Hacker News new | past | comments | ask | show | jobs | submit login
Hack idea: text classification for political propaganda
15 points by dfranke on Feb 13, 2008 | hide | past | favorite | 18 comments
Reading the campaign material of political candidates in order to figure out what they stand for is a rather annoying exercise. Invariably, they're 95% fluff. Look at

http://www.johnmccain.com/Informing/Issues/65bd0fbe-737b-4851-a7e7-d9a37cb278db.htm .

It isn't my intent to pick on McCain, but this makes a good example. These five paragraphs are almost but not quite semantically null. I can glean from the first paragraph that he believes in man-made global warming, and from the fourth paragraph that he supports nuclear energy. This is useful information, but having to parse five paragraphs to discover it seems inefficient.

I think text classifiers might be able to improve this process. "Nuclear energy" seems like it would be a pretty strong ham token, while "for our children" and "addressing the challenges" seem pretty spammy. Trying this out is not quite as simple as just feeding things into CRM114, because we're trying to classify parts of messages rather than complete messages. It ought to possible to work around that, though: perhaps score each clause, each sentence, and each paragraph, and then somehow derive an overall score from these inputs.

Anyone think this could work?




This verbose stenography also applies to economists. Apparently, Alan Greenspan wasn't happy with a speech until he read the newspaper coverage the following day. If one newspaper reported the opposite of another newspaper then he was satisfied. You don't want to spook the market.


Even very simple text classification can get you somewhere. Last year a couple of economists, Matthew Gentzkow and Jesse Shapiro, published a wonderful paper in which they did something similar.

Take a look at it: http://home.uchicago.edu/~jmshapir/biasmeas052507_formatted....

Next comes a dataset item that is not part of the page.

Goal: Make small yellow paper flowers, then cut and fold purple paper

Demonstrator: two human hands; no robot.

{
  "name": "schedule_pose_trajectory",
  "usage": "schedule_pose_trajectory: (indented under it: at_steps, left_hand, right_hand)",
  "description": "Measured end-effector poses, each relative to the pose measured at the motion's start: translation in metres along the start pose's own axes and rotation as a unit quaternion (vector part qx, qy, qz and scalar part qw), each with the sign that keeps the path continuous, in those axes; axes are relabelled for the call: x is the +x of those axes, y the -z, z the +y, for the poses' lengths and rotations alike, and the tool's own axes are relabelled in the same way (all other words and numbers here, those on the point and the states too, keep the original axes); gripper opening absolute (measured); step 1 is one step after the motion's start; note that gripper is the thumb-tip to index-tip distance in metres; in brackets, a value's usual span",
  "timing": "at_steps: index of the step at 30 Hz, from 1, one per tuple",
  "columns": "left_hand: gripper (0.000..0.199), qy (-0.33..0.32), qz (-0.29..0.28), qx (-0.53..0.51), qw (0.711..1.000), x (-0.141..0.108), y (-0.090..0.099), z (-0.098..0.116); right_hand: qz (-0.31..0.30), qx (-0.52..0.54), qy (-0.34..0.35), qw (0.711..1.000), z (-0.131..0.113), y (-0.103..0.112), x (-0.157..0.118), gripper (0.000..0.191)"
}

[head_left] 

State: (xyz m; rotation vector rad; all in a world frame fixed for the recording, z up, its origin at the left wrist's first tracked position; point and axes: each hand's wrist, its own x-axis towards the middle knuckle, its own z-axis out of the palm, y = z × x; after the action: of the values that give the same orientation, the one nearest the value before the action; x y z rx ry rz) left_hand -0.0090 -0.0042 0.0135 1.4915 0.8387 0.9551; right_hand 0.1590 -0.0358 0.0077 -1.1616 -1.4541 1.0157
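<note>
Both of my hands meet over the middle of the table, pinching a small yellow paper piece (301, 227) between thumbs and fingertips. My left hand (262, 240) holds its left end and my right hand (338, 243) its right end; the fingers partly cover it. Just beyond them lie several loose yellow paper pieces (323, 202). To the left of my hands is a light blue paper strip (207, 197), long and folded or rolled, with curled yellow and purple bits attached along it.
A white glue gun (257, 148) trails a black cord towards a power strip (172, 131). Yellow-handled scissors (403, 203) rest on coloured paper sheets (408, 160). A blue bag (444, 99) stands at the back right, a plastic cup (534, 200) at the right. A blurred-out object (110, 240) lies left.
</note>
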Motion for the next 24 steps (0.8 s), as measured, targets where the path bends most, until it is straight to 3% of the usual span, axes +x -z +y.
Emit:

"To measure news slant, we examine the set of all phrases used by members of Congress in the 2005 Congressional Record, and identify those that are used much more frequently by one party than by another. We then index newspapers by the extent to which the use of politically charged phrases in their news coverage resembles the use of the same phrases in the speech of a congressional Democrat or Republican."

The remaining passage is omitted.